Things Readily Apparent (Wherein we say stuff you already knew)

Note to Buck, the second part of the title is meant to be ironic, OK?

While you probably already knew the following:

– Auburn faced South Carolina in the SEC Championship Game last December.  ESPN just learned this yesterday.

– Alshon Jeffrey is kind of a big fella.  EPSN just learned this yesterday.

– The University of Miami is a rogue institution with a cancerous athletic department.  ESPN  just learned this yesterday (the rest of the sports media knew for some time, apparently).

– CTU signs under-sized and over-hyped running backs of questionable intelligence and/or morals (oh and they have all the tenacious endurance of warm playdough.

– Danny Sheridan places bets on the Arbitron numbers for Paul Finebaum’s radio show, and when he’s guessed too high he will go to any length to correct his error.

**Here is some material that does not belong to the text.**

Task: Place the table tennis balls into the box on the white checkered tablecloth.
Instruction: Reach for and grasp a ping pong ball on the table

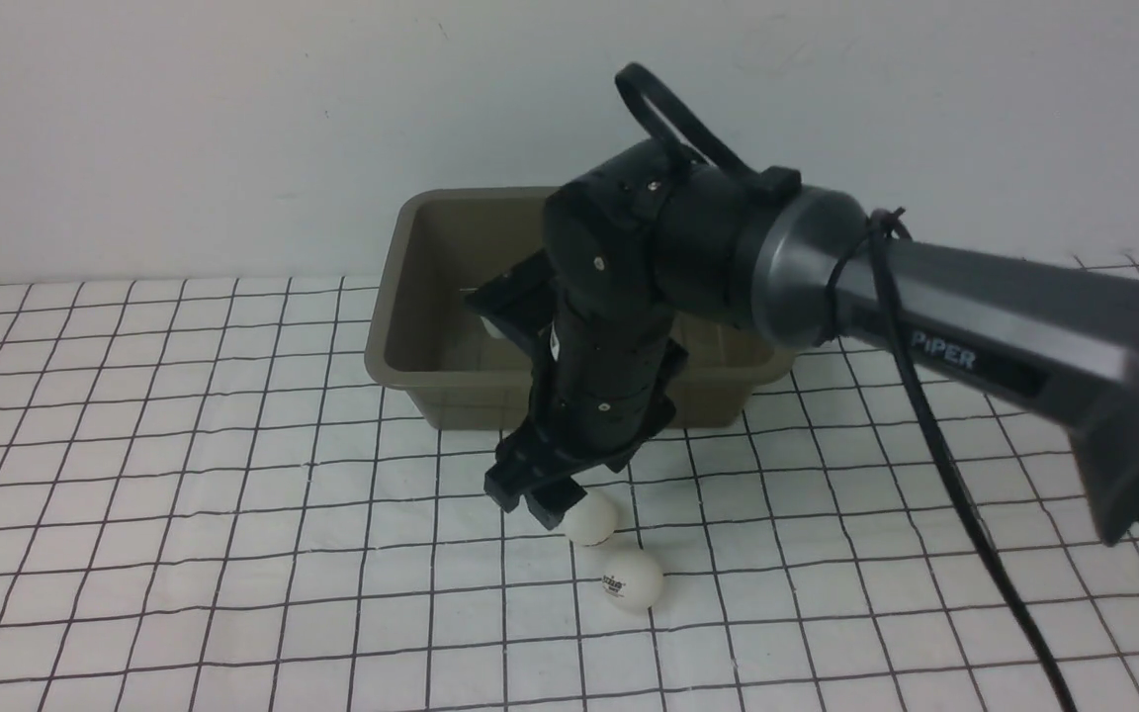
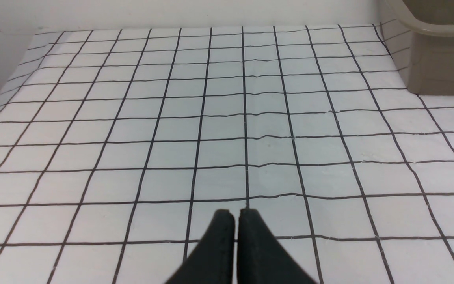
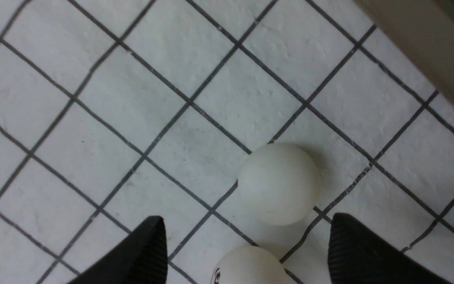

– Nick Saban and the staff are incredible recruiters.  So much so that they are able to overcome competing recruiters armed with snake oil disguised as religion (cough, CTU, cough), bags-o-cash (cough, Auburn, cough), and prostitutes (I’m not even gonna cough: MIAMI), and despite image-killing weakness such as this:

– Blog posts that only link you to other stories elsewhere on the interwebs should be called “Daily Links of Interest” or “Today around the ‘Net” or something, and should never pretend otherwise.